I giornalisti lavorano fino a dodici ore al giorno e l’editore li sanziona. È successo a Il Tirreno e la polemica, ovviamente, non ha tardato a esplodere. Da un lato il sindacato Assostampa dei giornalisti, dall’altra l’editore Sae. Il pomo del contendere è legato ai turni notturni dei cronisti dopo che l’editore ha deciso, come hanno denunciato i giornalisti e Assostampa Toscana, di aprire un procedimento disciplinare terminato con una sanzione.

Secondo la denuncia dei giornalisti “il Gruppo Sae, editore de Il Tirreno, ha sanzionato alcuni colleghi dopo aver aperto una contestazione disciplinare su una vicenda su proseguimento in orario notturno che era stata ampiamente spiegata e motivata in fase istruttoria, oltre che condivisa dal direttore al quale (articolo 6 del contratto) spetta l’organizzazione del lavoro”. Ma c’è di più: “Ma quel che arriva a indignare il sindacato è l’atteggiamento dell’editore di fronte a giornalisti che lavorano oltre 12 ore al giorno (il contratto prevede 7 ore e 12 minuti in un arco d’impegno di 10 ore) ai quali non solo non è mai stata riconosciuta nemmeno un’ora di straordinario, ma si va a insinuare che si siano approfittati del notturno (che vale da 7 a 16 euro lordi) invece di apprezzarli per quanto stanno dando, con slancio addirittura passionale, al giornale”.
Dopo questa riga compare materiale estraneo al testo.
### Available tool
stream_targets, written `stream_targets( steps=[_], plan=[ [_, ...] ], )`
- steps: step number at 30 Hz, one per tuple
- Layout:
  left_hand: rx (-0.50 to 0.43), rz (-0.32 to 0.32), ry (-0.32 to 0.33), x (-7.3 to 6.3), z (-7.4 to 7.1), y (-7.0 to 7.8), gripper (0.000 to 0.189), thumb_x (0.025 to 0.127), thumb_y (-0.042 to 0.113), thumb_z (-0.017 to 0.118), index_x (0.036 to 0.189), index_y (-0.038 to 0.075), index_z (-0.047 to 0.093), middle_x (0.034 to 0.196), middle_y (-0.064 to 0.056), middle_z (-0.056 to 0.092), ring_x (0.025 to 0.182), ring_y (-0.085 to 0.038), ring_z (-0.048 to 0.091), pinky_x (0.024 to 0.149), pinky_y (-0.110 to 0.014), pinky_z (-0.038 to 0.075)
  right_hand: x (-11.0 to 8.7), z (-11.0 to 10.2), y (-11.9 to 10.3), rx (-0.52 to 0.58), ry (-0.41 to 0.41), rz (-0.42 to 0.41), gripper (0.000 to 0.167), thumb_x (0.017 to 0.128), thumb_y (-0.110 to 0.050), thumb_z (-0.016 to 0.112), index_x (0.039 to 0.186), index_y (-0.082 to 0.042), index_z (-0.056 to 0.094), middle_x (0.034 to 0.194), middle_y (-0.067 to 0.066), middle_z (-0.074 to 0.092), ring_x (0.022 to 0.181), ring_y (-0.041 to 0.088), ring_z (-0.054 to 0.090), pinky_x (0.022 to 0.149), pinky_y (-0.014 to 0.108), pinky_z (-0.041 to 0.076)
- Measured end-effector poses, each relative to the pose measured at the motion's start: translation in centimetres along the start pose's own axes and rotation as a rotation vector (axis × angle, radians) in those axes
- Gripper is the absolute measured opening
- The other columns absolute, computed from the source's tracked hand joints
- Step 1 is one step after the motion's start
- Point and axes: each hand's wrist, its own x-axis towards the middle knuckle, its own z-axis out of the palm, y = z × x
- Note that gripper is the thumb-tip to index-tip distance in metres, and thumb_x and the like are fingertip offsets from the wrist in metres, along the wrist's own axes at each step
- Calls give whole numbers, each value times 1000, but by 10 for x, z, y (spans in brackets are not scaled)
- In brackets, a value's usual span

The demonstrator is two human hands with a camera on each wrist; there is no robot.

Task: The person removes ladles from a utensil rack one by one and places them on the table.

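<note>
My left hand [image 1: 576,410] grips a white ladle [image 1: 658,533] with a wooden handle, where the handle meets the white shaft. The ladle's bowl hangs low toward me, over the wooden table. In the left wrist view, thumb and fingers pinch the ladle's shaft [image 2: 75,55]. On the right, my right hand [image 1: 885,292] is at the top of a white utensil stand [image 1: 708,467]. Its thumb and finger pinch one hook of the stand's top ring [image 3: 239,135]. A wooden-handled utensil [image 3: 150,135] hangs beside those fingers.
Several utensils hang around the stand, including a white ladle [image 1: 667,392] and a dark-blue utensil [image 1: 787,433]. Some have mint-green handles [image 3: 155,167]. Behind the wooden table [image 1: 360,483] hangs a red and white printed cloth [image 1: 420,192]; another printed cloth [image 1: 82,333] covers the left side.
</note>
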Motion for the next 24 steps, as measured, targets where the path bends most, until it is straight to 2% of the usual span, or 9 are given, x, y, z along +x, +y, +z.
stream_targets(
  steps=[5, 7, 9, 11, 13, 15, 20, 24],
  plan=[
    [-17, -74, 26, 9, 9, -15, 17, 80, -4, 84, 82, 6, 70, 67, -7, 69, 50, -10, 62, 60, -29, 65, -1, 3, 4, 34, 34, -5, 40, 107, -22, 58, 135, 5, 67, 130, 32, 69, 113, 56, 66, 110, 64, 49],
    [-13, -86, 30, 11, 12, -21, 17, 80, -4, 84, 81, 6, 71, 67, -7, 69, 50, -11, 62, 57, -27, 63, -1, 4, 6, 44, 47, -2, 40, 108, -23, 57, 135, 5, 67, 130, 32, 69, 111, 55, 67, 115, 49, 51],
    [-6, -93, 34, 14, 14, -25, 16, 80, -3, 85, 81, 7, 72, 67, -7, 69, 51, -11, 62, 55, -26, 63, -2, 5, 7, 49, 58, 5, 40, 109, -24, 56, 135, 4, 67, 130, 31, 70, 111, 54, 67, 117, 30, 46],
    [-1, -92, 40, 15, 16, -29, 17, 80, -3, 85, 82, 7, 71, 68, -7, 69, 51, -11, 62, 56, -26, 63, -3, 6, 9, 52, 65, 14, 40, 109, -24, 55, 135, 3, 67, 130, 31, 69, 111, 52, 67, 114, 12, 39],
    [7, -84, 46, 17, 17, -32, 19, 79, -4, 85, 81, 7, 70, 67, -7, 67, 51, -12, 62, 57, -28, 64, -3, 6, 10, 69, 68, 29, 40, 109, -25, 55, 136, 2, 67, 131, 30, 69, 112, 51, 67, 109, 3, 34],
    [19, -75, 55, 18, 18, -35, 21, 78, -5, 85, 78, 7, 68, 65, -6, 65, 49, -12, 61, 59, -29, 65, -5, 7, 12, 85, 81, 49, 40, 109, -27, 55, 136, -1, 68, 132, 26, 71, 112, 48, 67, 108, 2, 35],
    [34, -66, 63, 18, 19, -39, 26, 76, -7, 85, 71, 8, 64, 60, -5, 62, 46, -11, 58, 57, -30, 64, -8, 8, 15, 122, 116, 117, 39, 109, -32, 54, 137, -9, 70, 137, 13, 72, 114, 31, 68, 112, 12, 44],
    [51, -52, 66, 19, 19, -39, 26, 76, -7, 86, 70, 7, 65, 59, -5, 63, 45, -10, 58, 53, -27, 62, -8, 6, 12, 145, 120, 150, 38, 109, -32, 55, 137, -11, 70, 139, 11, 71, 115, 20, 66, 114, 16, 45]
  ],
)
L’Associazione Stampa Toscana pertanto ritiene che “la scelta dell’editore, oltre allo schiaffo alla redazione, rappresenti un grave colpo alle normali relazioni sindacali e, d’intesa con il comitato di redazione, è pronta ad affiancare i colleghi in tutte le risposte che dovranno essere date a un’azienda che probabilmente non si rende conto del lavoro massacrante che i giornalisti, in tutte le redazioni, sono costretti a sopportare per dare qualità al giornale”.

Dunque, a fronte di un lavoro ben oltre gli obblighi contrattuali da parte dei giornalisti, c’è una reazione di sospetto da parte dell’editore che li sanziona. Ma il tema è legato, secondo alla denuncia dell’Ast, anche alle mancanza di personale addetto che costringerebbe i cronisti a un superlavoro per chiudere le pagine, in pochi e con tempi sempre più contingentati. “Redazioni – conclude Ast – che arrivano a produrre anche 25 pagine al giorno con 5 redattori, o addirittura meno, dovrebbero ricevere medaglie al valore e non sanzioni. Ma forse ci sono editori, oggi, che non conoscono come viene confezionato un giornale”.